Nailhead Buick...someone mentioned that the valves in buicks looked like large nails...but I don't know anything about those engines...I do remember seeing a picture and the valvecovers were like verticle compared to a slight angle for small block chevies... :confused:
For a first hand look, up close and personal, pull the head off of your Briggs & Stratton powered lawnmower. That is what a flat head engine looks like. Have fun, and...
Besides the in-block valves and the resulting bad flow characteristics that No Go mentioned, they only had 3 main bearings and that made their bottom ends very weak. That didn't stop racers and rodders from doubling or tripleing their power though. They broke a lot but, back then, they were cheap to fix. Our hero, Zora Arkus Duntov, designed and marketed an OHV conversion head (called Ardun) for them before he came to GM.
Because they were V8's, and sounded like a V8, Ford had no problem selling them against GM's OHV 6's or Dodge/Plymouth 6 banger's, which were also flatheads.
Interesting as to why you want to know. The flathead design was primarily out of nessesity for the technological disadvantage of the era. I worked for a company called F & R Cranshft in Burbank Ca about 25 years ago. The owner's father was in his 70's and a real buff of flat heads.
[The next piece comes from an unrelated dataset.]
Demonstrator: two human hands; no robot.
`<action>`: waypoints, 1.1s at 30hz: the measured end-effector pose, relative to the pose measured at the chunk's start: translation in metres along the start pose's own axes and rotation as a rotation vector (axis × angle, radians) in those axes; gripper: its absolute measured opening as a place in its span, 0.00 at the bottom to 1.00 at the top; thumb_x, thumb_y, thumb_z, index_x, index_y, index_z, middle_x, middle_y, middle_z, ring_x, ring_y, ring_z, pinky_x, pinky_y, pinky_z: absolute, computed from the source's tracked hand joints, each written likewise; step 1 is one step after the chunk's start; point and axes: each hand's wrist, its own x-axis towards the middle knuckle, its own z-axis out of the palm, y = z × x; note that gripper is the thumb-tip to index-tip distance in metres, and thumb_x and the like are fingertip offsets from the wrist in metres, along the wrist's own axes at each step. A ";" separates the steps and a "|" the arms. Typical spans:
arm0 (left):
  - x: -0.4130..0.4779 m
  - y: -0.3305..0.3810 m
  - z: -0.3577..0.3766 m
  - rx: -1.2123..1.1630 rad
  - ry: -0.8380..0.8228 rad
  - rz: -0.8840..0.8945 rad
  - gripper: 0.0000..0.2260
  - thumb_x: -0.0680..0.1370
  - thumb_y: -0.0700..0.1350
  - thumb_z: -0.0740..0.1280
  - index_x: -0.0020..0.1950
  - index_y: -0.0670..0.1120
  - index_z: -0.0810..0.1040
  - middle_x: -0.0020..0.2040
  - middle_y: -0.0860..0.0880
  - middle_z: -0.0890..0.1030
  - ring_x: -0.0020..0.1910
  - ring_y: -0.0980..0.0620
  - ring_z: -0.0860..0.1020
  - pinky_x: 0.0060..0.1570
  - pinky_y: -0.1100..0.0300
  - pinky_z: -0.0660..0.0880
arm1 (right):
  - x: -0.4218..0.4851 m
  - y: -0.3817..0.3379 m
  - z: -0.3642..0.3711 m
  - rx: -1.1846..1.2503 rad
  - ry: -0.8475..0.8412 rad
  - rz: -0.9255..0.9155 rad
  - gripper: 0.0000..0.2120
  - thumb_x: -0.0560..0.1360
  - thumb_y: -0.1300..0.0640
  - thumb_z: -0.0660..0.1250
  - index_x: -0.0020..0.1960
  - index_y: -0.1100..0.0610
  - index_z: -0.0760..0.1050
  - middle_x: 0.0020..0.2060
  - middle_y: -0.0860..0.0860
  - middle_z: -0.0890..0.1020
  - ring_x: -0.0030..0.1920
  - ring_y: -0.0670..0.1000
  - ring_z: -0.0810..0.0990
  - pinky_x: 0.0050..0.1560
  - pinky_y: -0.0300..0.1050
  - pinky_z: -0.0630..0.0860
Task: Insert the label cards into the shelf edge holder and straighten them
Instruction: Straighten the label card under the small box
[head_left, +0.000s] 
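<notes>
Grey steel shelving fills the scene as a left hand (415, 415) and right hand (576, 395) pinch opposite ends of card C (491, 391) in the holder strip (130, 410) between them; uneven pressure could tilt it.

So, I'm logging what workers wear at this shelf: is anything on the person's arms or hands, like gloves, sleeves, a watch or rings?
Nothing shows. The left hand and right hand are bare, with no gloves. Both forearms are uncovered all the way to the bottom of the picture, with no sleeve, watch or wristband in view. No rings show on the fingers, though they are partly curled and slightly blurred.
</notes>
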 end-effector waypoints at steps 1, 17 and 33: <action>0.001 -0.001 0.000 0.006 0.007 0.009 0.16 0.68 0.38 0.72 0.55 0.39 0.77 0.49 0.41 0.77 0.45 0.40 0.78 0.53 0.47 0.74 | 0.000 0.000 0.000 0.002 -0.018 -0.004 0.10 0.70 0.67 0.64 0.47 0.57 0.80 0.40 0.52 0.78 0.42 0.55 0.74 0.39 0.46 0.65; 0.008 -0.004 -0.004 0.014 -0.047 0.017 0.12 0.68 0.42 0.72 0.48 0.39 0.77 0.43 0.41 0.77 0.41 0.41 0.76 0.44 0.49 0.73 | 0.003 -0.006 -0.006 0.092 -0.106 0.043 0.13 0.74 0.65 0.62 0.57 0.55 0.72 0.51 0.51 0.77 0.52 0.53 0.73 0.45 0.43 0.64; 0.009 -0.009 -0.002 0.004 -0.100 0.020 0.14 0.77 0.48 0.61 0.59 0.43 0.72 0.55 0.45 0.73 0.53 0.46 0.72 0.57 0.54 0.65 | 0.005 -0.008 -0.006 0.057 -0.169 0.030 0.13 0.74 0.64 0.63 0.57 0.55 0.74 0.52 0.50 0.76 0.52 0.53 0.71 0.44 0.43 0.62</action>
We worked on everything they made. He knew it all.
The castings were primative, the blocks and heads would constantly crack. In almost every rebuild pinning was required to repair a boken area. Welding tends to heat up the affected portion and weakens another, causing another break.
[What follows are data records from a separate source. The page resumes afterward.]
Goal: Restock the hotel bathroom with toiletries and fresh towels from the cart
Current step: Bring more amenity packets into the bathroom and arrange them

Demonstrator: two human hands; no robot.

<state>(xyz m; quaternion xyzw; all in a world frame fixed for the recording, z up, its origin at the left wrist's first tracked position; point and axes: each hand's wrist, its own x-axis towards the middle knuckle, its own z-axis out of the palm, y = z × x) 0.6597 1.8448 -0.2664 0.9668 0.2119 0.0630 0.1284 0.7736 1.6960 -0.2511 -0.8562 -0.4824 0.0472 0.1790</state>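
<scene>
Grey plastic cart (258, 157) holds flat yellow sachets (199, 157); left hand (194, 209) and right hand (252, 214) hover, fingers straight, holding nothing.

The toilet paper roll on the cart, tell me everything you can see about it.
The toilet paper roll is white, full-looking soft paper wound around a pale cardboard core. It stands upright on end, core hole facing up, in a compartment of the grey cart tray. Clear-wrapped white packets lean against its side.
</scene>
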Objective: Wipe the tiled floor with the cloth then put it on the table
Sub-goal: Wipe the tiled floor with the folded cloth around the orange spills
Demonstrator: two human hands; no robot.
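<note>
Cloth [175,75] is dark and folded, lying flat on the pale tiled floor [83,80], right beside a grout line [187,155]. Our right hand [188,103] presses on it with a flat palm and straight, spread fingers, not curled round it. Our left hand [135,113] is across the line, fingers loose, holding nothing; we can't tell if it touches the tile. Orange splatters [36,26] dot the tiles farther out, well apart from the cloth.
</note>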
The folks who designed and built these enigines did what they could with what they had. Expensive stuff too maintain.
In modern times when you have a valve job, they resurface your heads to true up the matting surface to the block on a very expensive milling machine. I used to run one... This was know in the 50's as milling your heads. When the first flatheads came out there was no milling machine. In order to resurface a head the head was bolted to a chain via one of the casting holes and the other end of the chain tied to the bumper of a car. The machinist with hands on the truck of the car stood on top of the head while the driver drove down the street to grind away the high surfaces of the metal. There were no milling machines yet invented. The father where I worked used to do this, I was stuck with drilling, tapping and inserting the pins of the cracks.
From: The problem is all inside your head she said to me.
Re: engine history question? (jvesalga)
In order to resurface a head the head was bolted to a chain via one of the casting holes and the other end of the chain tied to the bumper of a car. The machinist with hands on the truck of the car stood on top of the head while the driver drove down the street to grind away the high surfaces of the metal.
:lolg: :lolg: :lolg: :lolg: Surfing on a head, wow the sparks that made.